» **Task directions**
Take the entries below and print, exactly, the stretch from the line containing "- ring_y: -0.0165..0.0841" through the line containing "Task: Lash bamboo", both included.

» **Data shown**
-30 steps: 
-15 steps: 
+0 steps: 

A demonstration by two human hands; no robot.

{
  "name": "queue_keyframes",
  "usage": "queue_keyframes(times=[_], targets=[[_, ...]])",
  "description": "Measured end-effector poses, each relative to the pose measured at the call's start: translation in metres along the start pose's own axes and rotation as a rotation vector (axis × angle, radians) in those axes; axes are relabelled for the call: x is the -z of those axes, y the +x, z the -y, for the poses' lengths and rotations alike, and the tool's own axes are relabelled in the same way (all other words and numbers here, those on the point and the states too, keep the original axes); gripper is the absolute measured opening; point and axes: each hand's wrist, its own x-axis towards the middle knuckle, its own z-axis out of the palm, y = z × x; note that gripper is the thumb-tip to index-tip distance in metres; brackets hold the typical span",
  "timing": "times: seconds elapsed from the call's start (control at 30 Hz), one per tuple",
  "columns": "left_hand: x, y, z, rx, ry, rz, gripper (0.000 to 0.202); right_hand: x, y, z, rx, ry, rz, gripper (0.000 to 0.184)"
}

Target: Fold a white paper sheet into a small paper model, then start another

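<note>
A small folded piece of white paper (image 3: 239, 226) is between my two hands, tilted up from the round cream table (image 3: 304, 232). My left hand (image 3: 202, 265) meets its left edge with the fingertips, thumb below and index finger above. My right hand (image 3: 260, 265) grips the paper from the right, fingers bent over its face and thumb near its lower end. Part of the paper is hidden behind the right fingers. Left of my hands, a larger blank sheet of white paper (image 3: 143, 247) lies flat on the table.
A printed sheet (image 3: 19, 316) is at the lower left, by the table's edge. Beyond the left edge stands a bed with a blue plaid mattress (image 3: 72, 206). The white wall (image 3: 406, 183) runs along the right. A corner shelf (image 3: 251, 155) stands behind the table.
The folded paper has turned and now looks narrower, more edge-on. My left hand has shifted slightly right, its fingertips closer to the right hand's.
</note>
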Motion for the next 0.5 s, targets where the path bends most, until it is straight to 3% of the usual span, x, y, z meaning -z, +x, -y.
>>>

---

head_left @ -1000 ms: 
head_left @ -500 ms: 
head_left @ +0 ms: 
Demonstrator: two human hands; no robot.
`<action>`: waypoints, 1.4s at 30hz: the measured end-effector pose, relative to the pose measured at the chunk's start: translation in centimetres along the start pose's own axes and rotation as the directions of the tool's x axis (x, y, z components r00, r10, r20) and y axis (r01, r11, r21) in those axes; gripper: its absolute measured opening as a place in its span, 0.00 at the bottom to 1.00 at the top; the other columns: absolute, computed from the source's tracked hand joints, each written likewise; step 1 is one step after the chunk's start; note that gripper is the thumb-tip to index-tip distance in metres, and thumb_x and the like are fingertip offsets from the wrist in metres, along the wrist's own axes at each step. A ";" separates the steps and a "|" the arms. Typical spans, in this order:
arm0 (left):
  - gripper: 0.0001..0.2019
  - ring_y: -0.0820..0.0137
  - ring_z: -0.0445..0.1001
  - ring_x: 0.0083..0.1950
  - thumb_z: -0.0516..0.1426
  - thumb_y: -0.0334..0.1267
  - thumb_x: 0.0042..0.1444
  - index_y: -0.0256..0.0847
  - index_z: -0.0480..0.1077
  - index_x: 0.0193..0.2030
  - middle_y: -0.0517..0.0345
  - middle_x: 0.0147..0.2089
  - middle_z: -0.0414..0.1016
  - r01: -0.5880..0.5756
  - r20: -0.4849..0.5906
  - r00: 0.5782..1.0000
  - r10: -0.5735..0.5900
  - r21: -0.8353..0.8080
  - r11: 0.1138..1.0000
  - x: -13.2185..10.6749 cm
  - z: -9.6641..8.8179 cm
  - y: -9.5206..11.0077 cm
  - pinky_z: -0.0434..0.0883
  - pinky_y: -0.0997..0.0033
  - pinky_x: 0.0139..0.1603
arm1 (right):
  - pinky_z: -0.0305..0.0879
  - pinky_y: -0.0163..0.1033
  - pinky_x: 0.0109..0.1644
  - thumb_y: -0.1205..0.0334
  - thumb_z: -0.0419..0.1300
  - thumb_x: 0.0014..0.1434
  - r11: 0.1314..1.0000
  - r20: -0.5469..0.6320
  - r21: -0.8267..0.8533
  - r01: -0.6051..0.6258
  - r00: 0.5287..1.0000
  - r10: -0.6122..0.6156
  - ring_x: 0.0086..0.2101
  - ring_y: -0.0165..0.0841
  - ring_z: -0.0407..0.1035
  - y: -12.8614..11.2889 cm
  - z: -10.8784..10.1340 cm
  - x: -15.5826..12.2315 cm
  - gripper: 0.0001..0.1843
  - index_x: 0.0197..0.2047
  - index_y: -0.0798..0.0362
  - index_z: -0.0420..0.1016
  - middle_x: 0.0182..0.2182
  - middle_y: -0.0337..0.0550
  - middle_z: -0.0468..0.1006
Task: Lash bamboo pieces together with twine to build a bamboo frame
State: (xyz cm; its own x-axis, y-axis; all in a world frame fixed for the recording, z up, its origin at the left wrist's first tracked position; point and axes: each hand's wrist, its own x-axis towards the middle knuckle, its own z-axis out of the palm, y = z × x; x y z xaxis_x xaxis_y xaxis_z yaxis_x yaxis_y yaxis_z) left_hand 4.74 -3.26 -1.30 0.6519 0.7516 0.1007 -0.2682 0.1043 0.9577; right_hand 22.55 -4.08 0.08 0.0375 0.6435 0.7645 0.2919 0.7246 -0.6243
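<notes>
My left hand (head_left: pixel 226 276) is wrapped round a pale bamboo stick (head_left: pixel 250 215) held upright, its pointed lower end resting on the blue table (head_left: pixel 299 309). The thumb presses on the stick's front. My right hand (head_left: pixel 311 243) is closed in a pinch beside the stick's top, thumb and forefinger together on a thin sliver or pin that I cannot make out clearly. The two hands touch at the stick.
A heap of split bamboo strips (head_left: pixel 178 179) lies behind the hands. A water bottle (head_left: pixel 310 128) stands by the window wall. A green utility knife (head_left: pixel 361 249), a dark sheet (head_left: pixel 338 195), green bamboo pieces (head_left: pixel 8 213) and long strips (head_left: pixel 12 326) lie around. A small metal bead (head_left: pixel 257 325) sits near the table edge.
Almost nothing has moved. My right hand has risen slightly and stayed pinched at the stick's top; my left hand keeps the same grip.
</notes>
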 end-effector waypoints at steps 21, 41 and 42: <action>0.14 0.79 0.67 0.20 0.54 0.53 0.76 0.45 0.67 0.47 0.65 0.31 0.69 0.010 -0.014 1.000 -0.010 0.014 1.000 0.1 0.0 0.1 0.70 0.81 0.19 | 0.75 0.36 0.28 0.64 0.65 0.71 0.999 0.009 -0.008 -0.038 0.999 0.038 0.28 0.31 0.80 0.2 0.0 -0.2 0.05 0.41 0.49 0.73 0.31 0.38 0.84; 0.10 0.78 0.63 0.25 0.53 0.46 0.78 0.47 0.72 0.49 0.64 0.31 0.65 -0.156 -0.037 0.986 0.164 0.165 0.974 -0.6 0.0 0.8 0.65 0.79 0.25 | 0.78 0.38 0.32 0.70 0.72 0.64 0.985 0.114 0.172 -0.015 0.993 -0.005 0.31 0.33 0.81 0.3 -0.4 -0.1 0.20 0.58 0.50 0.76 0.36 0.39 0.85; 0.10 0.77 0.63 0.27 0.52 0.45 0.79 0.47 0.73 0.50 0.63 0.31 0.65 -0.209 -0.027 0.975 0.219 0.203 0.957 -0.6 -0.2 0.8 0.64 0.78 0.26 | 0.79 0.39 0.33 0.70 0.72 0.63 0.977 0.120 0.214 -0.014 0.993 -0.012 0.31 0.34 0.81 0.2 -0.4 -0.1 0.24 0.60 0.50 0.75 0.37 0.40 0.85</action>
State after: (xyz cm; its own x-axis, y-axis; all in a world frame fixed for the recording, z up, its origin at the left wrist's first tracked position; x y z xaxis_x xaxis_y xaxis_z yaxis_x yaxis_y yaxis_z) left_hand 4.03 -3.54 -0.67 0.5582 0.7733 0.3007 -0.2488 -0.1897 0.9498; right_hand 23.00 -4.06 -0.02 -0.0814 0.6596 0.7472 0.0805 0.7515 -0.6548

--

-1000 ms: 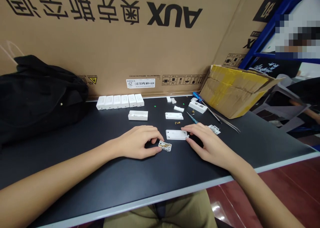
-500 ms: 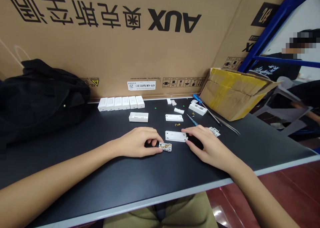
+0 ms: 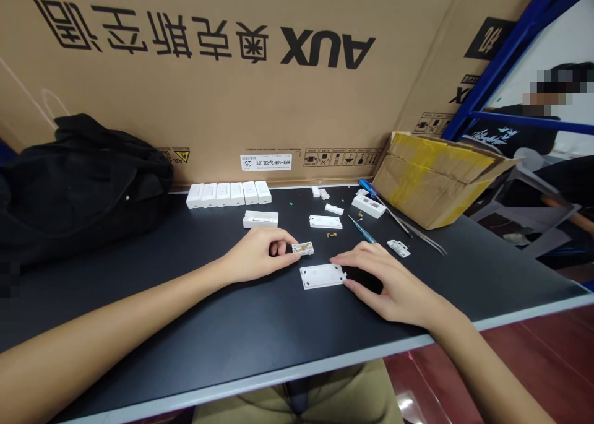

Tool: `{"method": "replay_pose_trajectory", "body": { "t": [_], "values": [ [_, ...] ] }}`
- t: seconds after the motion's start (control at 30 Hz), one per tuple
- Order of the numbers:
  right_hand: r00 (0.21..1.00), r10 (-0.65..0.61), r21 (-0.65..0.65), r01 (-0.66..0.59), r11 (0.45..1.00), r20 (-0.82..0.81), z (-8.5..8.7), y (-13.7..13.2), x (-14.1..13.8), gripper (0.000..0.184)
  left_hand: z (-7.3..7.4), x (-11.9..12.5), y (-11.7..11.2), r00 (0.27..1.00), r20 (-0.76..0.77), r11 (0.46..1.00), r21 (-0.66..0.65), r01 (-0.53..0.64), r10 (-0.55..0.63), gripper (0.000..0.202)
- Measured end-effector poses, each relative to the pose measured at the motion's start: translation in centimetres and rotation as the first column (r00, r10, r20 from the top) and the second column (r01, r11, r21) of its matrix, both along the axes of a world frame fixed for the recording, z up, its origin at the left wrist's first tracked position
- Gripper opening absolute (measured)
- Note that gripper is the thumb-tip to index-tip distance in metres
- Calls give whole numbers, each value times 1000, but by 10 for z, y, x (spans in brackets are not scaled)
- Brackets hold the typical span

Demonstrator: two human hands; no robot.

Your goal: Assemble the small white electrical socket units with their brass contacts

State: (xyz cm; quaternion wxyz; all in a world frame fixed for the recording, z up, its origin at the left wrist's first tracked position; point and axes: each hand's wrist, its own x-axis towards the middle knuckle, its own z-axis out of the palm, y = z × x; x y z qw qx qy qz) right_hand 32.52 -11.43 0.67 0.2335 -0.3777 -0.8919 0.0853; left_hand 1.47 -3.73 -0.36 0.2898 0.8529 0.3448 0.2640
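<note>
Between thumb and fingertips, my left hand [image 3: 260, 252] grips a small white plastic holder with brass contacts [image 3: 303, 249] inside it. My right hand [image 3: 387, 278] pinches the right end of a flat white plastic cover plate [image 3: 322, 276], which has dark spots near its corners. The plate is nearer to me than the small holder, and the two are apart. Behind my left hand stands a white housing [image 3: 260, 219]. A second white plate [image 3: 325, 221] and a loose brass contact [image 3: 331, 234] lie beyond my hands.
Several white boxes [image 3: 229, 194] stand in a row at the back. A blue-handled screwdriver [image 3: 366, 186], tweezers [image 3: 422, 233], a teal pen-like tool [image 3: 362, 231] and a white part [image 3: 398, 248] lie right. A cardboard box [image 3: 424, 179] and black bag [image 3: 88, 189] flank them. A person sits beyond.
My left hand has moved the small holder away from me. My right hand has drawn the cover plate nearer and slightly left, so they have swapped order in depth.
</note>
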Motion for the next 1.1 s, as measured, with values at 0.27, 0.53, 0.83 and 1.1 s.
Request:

» **Completed exercise**
  - ring_y: -0.0165..0.0841
  - ring_z: -0.0407..0.1035
  - y: -12.8614..11.2889 cm
  - z: -10.8784..10.1340 cm
  - x: -15.5826..12.2315 cm
  - gripper: 0.0001..0.1843
  - index_x: 0.0197..0.2047
  - index_y: -0.0798..0.0362
  - index_z: -0.0420..0.1016
  - middle_x: 0.0182..0.2182
  - middle_y: -0.0337..0.0550
  - middle_z: -0.0468..0.1006
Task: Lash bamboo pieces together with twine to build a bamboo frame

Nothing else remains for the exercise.